### Prompt
Give every entry again precisely as it appears.

============

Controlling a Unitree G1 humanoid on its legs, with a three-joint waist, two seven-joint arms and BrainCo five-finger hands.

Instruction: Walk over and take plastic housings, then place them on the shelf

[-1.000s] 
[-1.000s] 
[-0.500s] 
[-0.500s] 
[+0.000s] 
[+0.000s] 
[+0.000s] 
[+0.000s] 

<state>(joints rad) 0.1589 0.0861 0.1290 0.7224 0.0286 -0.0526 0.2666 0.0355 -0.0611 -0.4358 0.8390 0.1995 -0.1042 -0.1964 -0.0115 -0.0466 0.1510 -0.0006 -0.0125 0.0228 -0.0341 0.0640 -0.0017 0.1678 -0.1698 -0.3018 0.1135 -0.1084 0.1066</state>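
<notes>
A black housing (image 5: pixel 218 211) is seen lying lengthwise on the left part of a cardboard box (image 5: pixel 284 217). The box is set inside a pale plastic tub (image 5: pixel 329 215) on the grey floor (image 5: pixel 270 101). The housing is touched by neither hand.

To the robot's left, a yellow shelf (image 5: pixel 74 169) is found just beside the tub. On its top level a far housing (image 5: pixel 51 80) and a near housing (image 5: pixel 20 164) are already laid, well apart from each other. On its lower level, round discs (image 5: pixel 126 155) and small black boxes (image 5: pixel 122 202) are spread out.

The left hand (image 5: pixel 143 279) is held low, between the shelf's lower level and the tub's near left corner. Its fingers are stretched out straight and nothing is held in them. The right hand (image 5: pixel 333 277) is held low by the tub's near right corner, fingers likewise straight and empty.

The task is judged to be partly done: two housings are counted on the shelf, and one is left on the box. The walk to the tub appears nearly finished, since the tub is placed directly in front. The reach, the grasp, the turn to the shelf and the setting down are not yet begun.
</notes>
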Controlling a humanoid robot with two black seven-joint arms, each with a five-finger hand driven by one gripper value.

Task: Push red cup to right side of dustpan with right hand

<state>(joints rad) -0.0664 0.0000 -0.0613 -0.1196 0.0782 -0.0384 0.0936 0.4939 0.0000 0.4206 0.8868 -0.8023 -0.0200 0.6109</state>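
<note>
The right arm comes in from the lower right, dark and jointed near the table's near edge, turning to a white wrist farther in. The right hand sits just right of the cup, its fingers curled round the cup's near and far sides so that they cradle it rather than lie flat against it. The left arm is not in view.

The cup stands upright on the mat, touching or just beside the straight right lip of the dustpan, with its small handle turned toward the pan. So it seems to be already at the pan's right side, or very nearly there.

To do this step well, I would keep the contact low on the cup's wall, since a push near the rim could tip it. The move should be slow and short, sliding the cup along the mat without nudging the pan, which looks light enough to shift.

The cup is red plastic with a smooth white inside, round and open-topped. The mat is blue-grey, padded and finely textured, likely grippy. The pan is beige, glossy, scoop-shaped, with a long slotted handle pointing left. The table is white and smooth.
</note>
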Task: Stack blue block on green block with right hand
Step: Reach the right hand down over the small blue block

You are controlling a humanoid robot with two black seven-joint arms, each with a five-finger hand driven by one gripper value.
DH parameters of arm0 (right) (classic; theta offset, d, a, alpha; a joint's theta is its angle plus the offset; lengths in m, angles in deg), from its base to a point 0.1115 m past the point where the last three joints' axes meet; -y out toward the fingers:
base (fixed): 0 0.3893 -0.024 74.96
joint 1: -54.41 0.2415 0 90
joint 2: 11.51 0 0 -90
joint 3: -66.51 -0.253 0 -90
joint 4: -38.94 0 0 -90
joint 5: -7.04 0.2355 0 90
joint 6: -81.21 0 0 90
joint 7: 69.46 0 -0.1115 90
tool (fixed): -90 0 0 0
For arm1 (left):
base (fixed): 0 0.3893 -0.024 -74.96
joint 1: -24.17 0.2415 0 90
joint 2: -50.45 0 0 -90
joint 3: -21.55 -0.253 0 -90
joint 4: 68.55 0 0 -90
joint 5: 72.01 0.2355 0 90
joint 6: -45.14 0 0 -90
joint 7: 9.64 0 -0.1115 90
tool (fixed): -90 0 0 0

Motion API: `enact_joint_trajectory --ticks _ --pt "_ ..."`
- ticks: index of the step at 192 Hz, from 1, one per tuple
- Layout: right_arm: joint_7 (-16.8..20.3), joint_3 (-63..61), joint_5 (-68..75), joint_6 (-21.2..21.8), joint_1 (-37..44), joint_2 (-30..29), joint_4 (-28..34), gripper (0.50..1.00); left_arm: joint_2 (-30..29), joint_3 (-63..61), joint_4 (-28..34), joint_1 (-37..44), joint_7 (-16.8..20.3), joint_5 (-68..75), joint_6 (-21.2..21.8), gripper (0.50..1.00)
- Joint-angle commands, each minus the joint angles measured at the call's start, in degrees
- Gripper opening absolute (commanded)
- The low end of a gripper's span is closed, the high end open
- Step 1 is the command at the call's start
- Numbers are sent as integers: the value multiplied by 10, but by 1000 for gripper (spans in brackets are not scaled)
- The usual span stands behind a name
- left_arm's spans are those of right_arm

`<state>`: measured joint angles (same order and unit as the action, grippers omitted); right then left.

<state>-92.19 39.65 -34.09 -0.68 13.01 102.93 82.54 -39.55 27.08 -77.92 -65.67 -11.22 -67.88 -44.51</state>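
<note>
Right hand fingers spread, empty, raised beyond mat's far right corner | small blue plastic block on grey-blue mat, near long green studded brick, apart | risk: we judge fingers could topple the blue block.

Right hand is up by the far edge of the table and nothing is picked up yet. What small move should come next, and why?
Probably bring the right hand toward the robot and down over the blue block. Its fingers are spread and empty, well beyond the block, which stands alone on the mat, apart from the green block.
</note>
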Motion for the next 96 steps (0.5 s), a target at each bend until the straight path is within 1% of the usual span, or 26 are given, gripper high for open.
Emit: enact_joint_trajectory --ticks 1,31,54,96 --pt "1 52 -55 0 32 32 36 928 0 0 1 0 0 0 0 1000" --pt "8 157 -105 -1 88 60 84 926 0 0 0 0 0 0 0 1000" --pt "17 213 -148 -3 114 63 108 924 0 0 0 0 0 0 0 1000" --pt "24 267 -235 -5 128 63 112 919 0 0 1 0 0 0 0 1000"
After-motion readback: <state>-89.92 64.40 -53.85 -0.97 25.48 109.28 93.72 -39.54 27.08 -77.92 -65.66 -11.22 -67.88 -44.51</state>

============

### Exercise result
Controlling a Unitree G1 humanoid on its legs, with a three-joint waist, two seven-joint arms and BrainCo five-finger hands.

Instruction: Walk over and take plastic housings, then place them on the shelf

[-1.000s] 
[-1.000s] 
[-0.500s] 
[-0.500s] 
[+0.000s] 
[+0.000s] 
[+0.000s] 
[+0.000s] 

<state>(joints rad) 0.1589 0.0861 0.1290 0.7224 0.0286 -0.0526 0.2666 0.0355 -0.0611 -0.4358 0.8390 0.1995 -0.1042 -0.1964 -0.0115 -0.0466 0.1510 -0.0006 -0.0125 0.0228 -0.0341 0.0640 -0.0017 0.1678 -0.1698 -0.3018 0.1135 -0.1084 0.1066</state>
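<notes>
A black housing (image 5: pixel 218 211) is seen lying lengthwise on the left part of a cardboard box (image 5: pixel 284 217). The box is set inside a pale plastic tub (image 5: pixel 329 215) on the grey floor (image 5: pixel 270 101). The housing is touched by neither hand.

To the robot's left, a yellow shelf (image 5: pixel 74 169) is found just beside the tub. On its top level a far housing (image 5: pixel 51 80) and a near housing (image 5: pixel 20 164) are already laid, well apart from each other. On its lower level, round discs (image 5: pixel 126 155) and small black boxes (image 5: pixel 122 202) are spread out.

The left hand (image 5: pixel 143 279) is held low, between the shelf's lower level and the tub's near left corner. Its fingers are stretched out straight and nothing is held in them. The right hand (image 5: pixel 333 277) is held low by the tub's near right corner, fingers likewise straight and empty.

The task is judged to be partly done: two housings are counted on the shelf, and one is left on the box. The walk to the tub appears nearly finished, since the tub is placed directly in front. The reach, the grasp, the turn to the shelf and the setting down are not yet begun.
</notes>
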Controlling a humanoid robot with two black seven-joint arms, each with a five-finger hand driven by one gripper value.

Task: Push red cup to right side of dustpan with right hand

<state>(joints rad) -0.0664 0.0000 -0.0613 -0.1196 0.0782 -0.0384 0.0936 0.4939 0.0000 0.4206 0.8868 -0.8023 -0.0200 0.6109</state>
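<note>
The right arm comes in from the lower right, dark and jointed near the table's near edge, turning to a white wrist farther in. The right hand sits just right of the cup, its fingers curled round the cup's near and far sides so that they cradle it rather than lie flat against it. The left arm is not in view.

The cup stands upright on the mat, touching or just beside the straight right lip of the dustpan, with its small handle turned toward the pan. So it seems to be already at the pan's right side, or very nearly there.

To do this step well, I would keep the contact low on the cup's wall, since a push near the rim could tip it. The move should be slow and short, sliding the cup along the mat without nudging the pan, which looks light enough to shift.

The cup is red plastic with a smooth white inside, round and open-topped. The mat is blue-grey, padded and finely textured, likely grippy. The pan is beige, glossy, scoop-shaped, with a long slotted handle pointing left. The table is white and smooth.
</note>
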Task: Stack blue block on green block with right hand
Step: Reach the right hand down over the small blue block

You are controlling a humanoid robot with two black seven-joint arms, each with a five-finger hand driven by one gripper value.
DH parameters of arm0 (right) (classic; theta offset, d, a, alpha; a joint's theta is its angle plus the offset; lengths in m, angles in deg), from its base to a point 0.1115 m past the point where the last three joints' axes meet; -y out toward the fingers:
base (fixed): 0 0.3893 -0.024 74.96
joint 1: -54.41 0.2415 0 90
joint 2: 11.51 0 0 -90
joint 3: -66.51 -0.253 0 -90
joint 4: -38.94 0 0 -90
joint 5: -7.04 0.2355 0 90
joint 6: -81.21 0 0 90
joint 7: 69.46 0 -0.1115 90
tool (fixed): -90 0 0 0
For arm1 (left):
base (fixed): 0 0.3893 -0.024 -74.96
joint 1: -24.17 0.2415 0 90
joint 2: -50.45 0 0 -90
joint 3: -21.55 -0.253 0 -90
joint 4: 68.55 0 0 -90
joint 5: 72.01 0.2355 0 90
joint 6: -45.14 0 0 -90
joint 7: 9.64 0 -0.1115 90
tool (fixed): -90 0 0 0

Motion API: `enact_joint_trajectory --ticks _ --pt "_ ..."`
- ticks: index of the step at 192 Hz, from 1, one per tuple
- Layout: right_arm: joint_7 (-16.8..20.3), joint_3 (-63..61), joint_5 (-68..75), joint_6 (-21.2..21.8), joint_1 (-37..44), joint_2 (-30..29), joint_4 (-28..34), gripper (0.50..1.00); left_arm: joint_2 (-30..29), joint_3 (-63..61), joint_4 (-28..34), joint_1 (-37..44), joint_7 (-16.8..20.3), joint_5 (-68..75), joint_6 (-21.2..21.8), gripper (0.50..1.00)
- Joint-angle commands, each minus the joint angles measured at the call's start, in degrees
- Gripper opening absolute (commanded)
- The low end of a gripper's span is closed, the high end open
- Step 1 is the command at the call's start
- Numbers are sent as integers: the value multiplied by 10, but by 1000 for gripper (spans in brackets are not scaled)
- The usual span stands behind a name
- left_arm's spans are those of right_arm

`<state>`: measured joint angles (same order and unit as the action, grippers omitted); right then left.

<state>-92.19 39.65 -34.09 -0.68 13.01 102.93 82.54 -39.55 27.08 -77.92 -65.67 -11.22 -67.88 -44.51</state>
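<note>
Right hand fingers spread, empty, raised beyond mat's far right corner | small blue plastic block on grey-blue mat, near long green studded brick, apart | risk: we judge fingers could topple the blue block.

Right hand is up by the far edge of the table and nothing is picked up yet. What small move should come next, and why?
Probably bring the right hand toward the robot and down over the blue block. Its fingers are spread and empty, well beyond the block, which stands alone on the mat, apart from the green block.
</note>
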Motion for the next 96 steps (0.5 s), a target at each bend until the straight path is within 1% of the usual span, or 26 are given, gripper high for open.
Emit: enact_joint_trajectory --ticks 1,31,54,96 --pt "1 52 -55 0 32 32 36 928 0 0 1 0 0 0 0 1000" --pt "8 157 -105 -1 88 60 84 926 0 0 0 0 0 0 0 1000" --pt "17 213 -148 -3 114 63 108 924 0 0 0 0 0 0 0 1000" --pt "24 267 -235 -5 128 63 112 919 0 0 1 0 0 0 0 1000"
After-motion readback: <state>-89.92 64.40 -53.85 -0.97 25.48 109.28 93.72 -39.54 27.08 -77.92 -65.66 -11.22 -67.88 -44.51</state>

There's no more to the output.